■ Action item:
Pull every line containing "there" out of the listing below.

■ The data:

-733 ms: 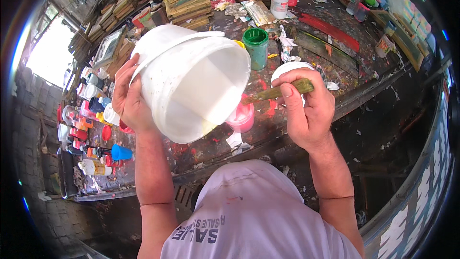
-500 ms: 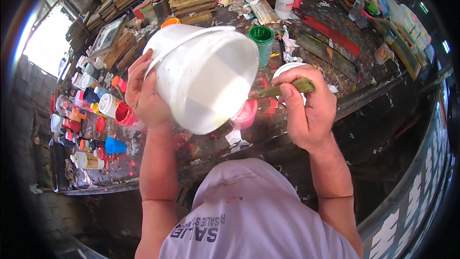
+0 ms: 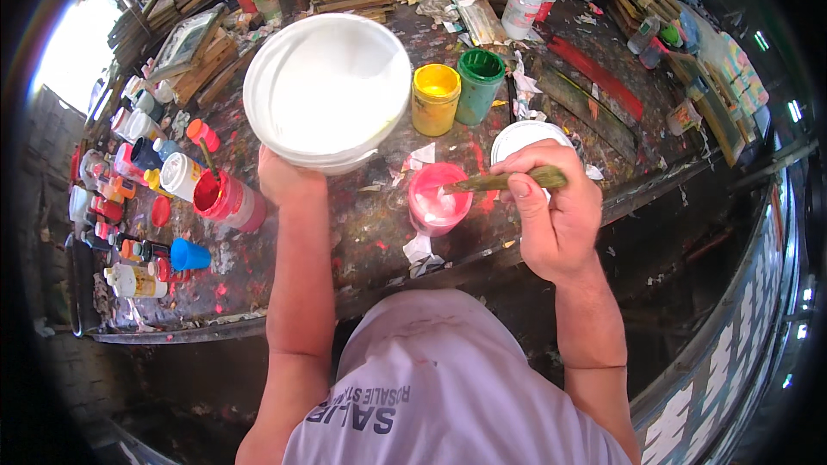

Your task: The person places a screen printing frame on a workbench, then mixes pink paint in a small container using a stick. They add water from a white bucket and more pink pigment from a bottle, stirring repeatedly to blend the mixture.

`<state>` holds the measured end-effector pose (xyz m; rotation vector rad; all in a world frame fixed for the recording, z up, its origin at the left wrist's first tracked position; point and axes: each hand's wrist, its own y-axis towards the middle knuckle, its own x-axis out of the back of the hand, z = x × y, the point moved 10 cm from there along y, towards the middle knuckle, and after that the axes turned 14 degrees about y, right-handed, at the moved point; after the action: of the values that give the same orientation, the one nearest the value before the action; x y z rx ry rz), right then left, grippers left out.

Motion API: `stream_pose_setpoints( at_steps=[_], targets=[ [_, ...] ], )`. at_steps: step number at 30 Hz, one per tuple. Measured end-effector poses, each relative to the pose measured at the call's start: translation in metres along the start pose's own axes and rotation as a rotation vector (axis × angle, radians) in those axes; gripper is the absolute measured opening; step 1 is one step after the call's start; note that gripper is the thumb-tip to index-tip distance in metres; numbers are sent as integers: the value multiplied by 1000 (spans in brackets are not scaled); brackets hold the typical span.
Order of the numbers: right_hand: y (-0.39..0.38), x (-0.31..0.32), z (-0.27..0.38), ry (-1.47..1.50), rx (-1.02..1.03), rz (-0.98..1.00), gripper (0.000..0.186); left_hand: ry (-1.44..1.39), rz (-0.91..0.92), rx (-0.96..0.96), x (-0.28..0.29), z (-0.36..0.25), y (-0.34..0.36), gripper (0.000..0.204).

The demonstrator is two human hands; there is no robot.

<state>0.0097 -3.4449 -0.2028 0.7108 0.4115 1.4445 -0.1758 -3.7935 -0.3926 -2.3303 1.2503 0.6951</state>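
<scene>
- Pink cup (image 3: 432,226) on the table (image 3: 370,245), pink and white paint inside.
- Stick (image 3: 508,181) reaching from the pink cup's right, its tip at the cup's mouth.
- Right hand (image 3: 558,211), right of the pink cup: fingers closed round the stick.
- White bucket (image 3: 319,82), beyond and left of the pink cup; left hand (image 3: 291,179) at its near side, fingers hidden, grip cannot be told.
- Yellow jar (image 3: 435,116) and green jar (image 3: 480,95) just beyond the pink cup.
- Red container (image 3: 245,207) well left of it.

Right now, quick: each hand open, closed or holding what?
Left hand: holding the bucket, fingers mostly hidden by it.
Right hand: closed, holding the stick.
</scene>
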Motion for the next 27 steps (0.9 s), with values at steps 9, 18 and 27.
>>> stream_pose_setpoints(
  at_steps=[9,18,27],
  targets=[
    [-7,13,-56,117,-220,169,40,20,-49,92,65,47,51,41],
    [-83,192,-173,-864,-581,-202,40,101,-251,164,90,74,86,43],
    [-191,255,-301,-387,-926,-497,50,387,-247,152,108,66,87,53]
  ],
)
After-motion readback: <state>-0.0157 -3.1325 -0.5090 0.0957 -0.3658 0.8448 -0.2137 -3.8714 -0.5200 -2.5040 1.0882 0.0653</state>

■ Task solution:
`<state>` holds the measured end-effector pose (xyz m; rotation vector rad; all in a world frame fixed for the recording, z up, its origin at the left wrist's first tracked position; point and axes: each hand's wrist, its own y-axis towards the middle knuckle, its own x-axis out of the back of the hand, z = x × y, the point moved 10 cm from there along y, towards the middle knuckle, and after that the axes turned 14 degrees about y, right-handed, at the moved point; after the action: of the values that give the same orientation, the one nearest the value before the action; x y z rx ry rz), right then left, grippers left out.
The demonstrator is two human hands; there is no robot.

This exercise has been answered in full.